Brown, Ingham, Ingham, Laird and Fox have commented on Alm's work: "[He] proposed a model in which the core dysfunction of stuttering was suggested to be an “impaired ability of the basal ganglia to produce timing cues for the initiation” of speech motor activity (p. 325). Unfortunately, this proposal provided no predictions about whether particular nuclei/circuits of the basal ganglia would be over- or underactivated during stuttering. [Our] meta-analysis data did not provide strong indications either favoring or opposing this model." They then go over various activitation signals in various experiments, and discuss its possible relevance to a dysfunction in the basal ganglia.
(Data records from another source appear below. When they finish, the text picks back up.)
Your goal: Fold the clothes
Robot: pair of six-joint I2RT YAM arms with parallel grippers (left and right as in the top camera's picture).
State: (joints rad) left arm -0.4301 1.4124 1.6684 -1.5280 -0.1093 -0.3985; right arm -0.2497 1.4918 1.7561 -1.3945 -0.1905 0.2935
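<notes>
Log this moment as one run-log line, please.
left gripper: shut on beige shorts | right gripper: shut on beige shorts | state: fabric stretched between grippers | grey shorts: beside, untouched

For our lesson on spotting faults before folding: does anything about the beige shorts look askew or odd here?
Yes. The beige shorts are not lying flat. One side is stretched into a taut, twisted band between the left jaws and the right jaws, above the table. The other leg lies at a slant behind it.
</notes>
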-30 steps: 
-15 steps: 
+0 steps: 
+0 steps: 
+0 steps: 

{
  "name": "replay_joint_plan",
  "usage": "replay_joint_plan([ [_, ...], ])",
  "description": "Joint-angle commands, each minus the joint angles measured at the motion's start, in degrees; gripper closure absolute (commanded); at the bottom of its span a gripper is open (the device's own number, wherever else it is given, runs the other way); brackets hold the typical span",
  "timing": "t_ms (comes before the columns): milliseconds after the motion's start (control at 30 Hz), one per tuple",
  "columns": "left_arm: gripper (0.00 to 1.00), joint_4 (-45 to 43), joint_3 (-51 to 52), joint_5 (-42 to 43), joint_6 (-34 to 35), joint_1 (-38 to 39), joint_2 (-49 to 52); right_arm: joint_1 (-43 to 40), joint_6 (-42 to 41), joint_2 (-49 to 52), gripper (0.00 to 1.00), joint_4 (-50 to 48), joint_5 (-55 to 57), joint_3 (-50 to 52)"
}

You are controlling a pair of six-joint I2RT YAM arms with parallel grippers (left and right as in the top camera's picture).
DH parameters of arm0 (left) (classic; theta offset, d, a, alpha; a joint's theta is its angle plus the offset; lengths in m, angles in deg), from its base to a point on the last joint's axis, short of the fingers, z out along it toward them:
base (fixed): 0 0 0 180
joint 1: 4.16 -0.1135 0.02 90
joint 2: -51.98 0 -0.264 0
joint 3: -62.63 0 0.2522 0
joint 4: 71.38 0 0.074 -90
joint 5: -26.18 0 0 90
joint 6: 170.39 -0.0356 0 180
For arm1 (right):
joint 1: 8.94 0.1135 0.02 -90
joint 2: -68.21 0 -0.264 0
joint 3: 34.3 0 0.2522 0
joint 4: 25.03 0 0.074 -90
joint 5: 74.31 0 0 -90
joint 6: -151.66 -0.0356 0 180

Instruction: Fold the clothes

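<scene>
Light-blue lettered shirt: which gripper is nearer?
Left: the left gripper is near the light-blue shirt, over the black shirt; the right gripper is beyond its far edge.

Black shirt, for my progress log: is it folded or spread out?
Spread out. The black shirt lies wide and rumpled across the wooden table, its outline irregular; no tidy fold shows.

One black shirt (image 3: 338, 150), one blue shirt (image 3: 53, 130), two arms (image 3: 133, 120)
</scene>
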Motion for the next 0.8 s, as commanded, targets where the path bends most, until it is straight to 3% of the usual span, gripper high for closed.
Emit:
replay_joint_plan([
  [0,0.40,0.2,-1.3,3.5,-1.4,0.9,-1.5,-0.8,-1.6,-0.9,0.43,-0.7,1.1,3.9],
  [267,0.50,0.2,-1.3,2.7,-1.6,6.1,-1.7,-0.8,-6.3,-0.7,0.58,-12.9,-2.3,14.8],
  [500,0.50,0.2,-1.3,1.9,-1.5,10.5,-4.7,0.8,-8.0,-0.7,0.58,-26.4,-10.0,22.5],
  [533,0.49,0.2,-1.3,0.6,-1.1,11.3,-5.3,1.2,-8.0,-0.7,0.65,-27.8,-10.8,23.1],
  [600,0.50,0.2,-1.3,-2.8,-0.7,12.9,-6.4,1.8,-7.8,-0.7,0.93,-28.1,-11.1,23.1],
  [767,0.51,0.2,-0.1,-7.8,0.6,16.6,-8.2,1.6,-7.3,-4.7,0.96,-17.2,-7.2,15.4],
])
But conclude that "Although the basal ganglia may certainly be playing a contributing role in stuttering, this role is in need of elucidation in future studies."
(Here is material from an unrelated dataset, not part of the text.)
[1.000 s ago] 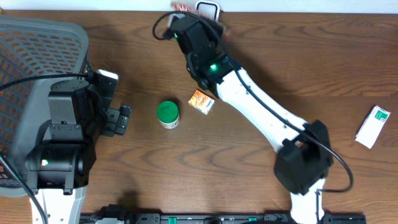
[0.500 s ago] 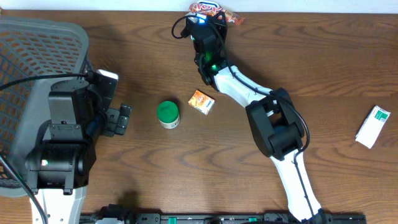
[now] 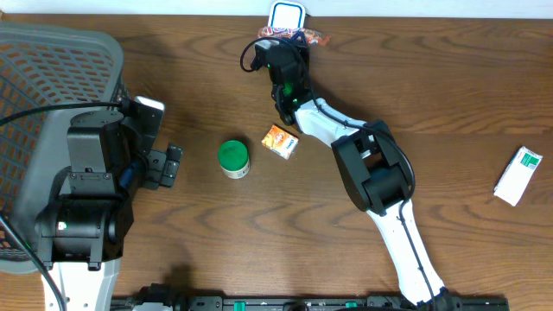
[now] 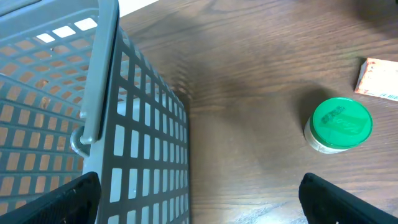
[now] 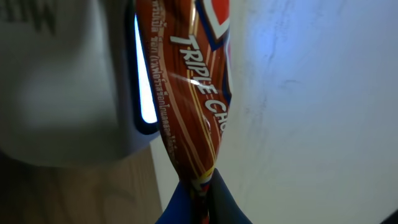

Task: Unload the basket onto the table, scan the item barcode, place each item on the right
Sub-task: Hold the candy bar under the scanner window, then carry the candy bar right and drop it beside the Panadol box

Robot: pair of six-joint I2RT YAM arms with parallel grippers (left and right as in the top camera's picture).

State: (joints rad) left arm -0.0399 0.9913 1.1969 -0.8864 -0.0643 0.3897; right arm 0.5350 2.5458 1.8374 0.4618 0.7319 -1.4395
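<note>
A red-brown snack packet [image 5: 186, 93] hangs pinched by its end in my right gripper [image 5: 200, 202], which is shut on it. Its printed face lies right against the white barcode scanner [image 5: 62, 81], beside the scanner's lit strip. From overhead, the packet [image 3: 313, 37] and the right gripper [image 3: 281, 50] sit at the table's back edge, just below the scanner [image 3: 286, 15]. My left gripper [image 3: 170, 166] rests open beside the basket, holding nothing. In the left wrist view, its two fingers stand far apart around my left gripper [image 4: 199, 202].
A grey mesh basket [image 3: 52, 78] fills the left side, its wall [image 4: 149, 124] close to the left fingers. A green-lidded tub [image 3: 232, 158] and a small orange box [image 3: 281, 141] lie mid-table. A white and green box [image 3: 518, 175] lies at the far right.
My right arm has carried the packet rightward along the back edge and up to the scanner, which now shows above it. The left arm has not moved.
</note>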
Doesn't look promising for PDS as they don't agree?? ON THE CONTRARY, I think this is GREAT progress in PDS research. At least to me! :-) Their (constructive) discussion shows that PDS research has moved closer to the core of PDS and research issues can FINALLY be decided by inconsistency or experimental findings, and not on authority or intuition. They are able to ask concrete and by-experiment answerable questions. They are able to do this, because brain imaging is delivering them DIFFERENCES between PDS and control subjects. So you can actually construct a theory and decide whether it is correct or incorrect. I find this very exciting.
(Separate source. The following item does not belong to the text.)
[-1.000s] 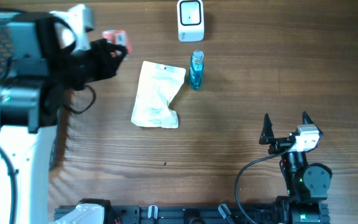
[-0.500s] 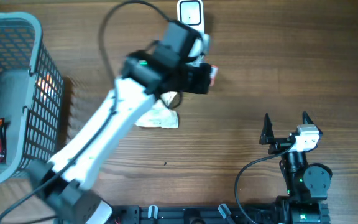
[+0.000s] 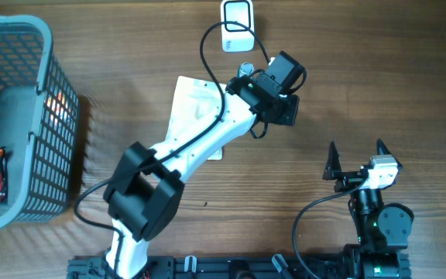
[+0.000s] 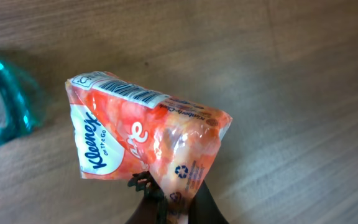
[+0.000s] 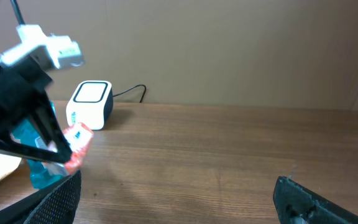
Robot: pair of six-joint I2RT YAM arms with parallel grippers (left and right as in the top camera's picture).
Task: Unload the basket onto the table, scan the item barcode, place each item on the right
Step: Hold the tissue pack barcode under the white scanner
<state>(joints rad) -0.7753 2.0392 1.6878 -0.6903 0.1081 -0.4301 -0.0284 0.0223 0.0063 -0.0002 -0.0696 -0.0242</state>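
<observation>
Left end effector [image 4: 166, 200] clenched on one end of tissue pack [image 4: 146, 140] near scanner [image 3: 237, 25]; I judge the pack light, soft and slippery-filmed.

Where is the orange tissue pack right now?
The left hand holds the tissue pack above the table, beside the blue bottle; overhead, that hand is near the white scanner.

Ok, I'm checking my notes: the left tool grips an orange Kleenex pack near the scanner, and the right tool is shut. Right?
Not quite: the right tool stands open and empty, as the overhead view shows. The left tool does grip the orange Kleenex pack near the scanner.
</observation>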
So what's my view on the basal ganglia theory? Is it right or not? I have to admit, that I haven't YET read word-by-word Alm's theory and their article. So I might say something factually wrong. But, what I find very striking is that both works by Alm and Brown & InghamS et al. seems complementary. Brown & InghamS might have a theory (using partially efference copies) to understand brain activation patterns, but they remain silent of why and what it is that causes "failure to properly initiate the motor plan". And that's exactly the end product of Alm's work: "Stuttering is suggested to be caused by a disturbance of the medial system, in most cases in the basal ganglia. The core dysfunction is proposed to be impaired "go-signals" from the medial system, supposed to trigger the next motor segment in speech". BUT I am not sure he can explain why there should be brain anomalies as found by Sommer et al. , Foundas et al. , and Jancke et al. . And experimentally it seems to be on weak grounds, as Brown & InghamS say, "[Our] meta-analysis data did not provide strong indications either favoring or opposing this model." So it seems strong conceptually but no clear experimental signal, which should have been found by now??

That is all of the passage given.